--- WHAT IS REQUIRED ---
Your answer must be an exact copy of the data below, minus any pictures.

--- COLLECTED MATERIAL ---
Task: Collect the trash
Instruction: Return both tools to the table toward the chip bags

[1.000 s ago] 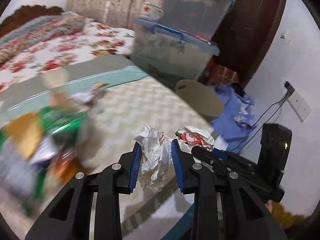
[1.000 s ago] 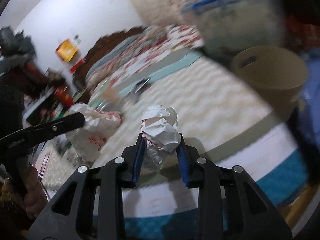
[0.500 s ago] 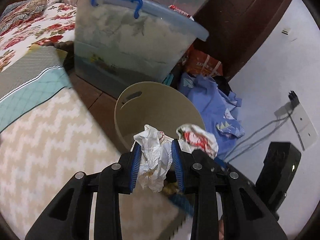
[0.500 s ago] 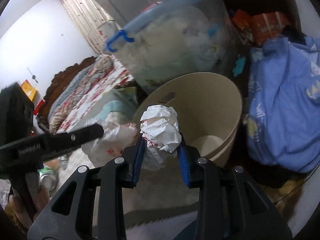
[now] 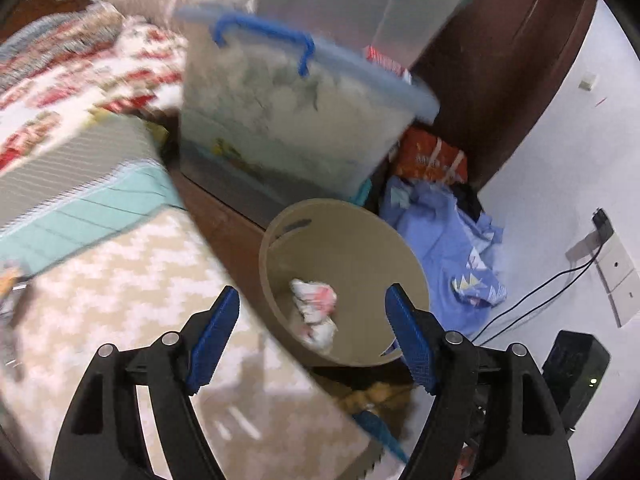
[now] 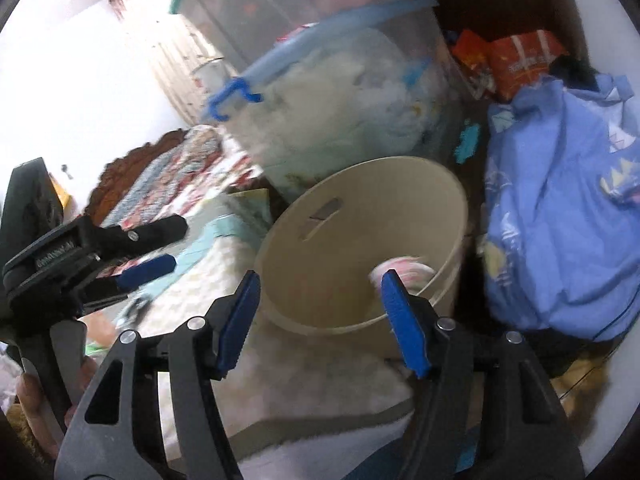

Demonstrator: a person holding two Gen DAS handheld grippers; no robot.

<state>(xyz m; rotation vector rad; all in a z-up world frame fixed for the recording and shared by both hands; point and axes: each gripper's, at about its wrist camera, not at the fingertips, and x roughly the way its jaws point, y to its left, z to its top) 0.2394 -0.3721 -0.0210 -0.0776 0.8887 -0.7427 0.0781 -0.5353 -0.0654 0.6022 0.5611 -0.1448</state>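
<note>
A round beige bin (image 5: 404, 256) (image 6: 440, 184) stands on the floor beside the patterned mat. Crumpled white and red paper trash (image 5: 314, 312) lies inside it; in the right wrist view a crumpled piece (image 6: 404, 270) shows in blur low inside the bin. My left gripper (image 5: 312, 316) hovers over the bin's near rim, jaws opening, nothing between its blue pads. My right gripper (image 6: 320, 304) is also over the bin, jaws opening and empty. The left gripper (image 6: 148, 248) shows at the left of the right wrist view, held by a hand (image 6: 32, 396).
Stacked clear storage tubs (image 5: 296, 112) with a blue handle stand behind the bin. A blue garment heap (image 5: 452, 248) and an orange packet (image 5: 432, 156) lie to the right. A bed with a floral cover (image 5: 80, 80) is at left; a wall socket with cables (image 5: 604, 248) at right.
Both grippers swung from the mat to the bin, then opened and let go of their crumpled papers, which dropped into the bin.
</note>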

--- RESULT FOR THIS TASK ---
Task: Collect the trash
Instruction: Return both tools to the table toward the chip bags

[1.000 s ago] 
[1.000 s ago] 
[0.500 s ago] 
[0.500 s ago] 
[now] 
[now] 

Demonstrator: a person holding two Gen DAS handheld grippers; no robot.

<state>(xyz m; rotation vector rad; all in a z-up world frame fixed for the recording and shared by both hands; point and axes: each gripper's, at about its wrist camera, not at the fingertips, and x roughly the way its jaws point, y to its left, z to its top) 0.2394 -0.3721 -0.0210 -0.0776 0.8887 -0.7427 0.0781 -0.5353 -0.0654 0.6022 0.5611 -0.1448</state>
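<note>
A round beige bin (image 5: 404, 256) (image 6: 440, 184) stands on the floor beside the patterned mat. Crumpled white and red paper trash (image 5: 314, 312) lies inside it; in the right wrist view a crumpled piece (image 6: 404, 270) shows in blur low inside the bin. My left gripper (image 5: 312, 316) hovers over the bin's near rim, jaws opening, nothing between its blue pads. My right gripper (image 6: 320, 304) is also over the bin, jaws opening and empty. The left gripper (image 6: 148, 248) shows at the left of the right wrist view, held by a hand (image 6: 32, 396).
Stacked clear storage tubs (image 5: 296, 112) with a blue handle stand behind the bin. A blue garment heap (image 5: 452, 248) and an orange packet (image 5: 432, 156) lie to the right. A bed with a floral cover (image 5: 80, 80) is at left; a wall socket with cables (image 5: 604, 248) at right.
Both grippers swung from the mat to the bin, then opened and let go of their crumpled papers, which dropped into the bin.
</note>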

Output is finished, and nothing else is required.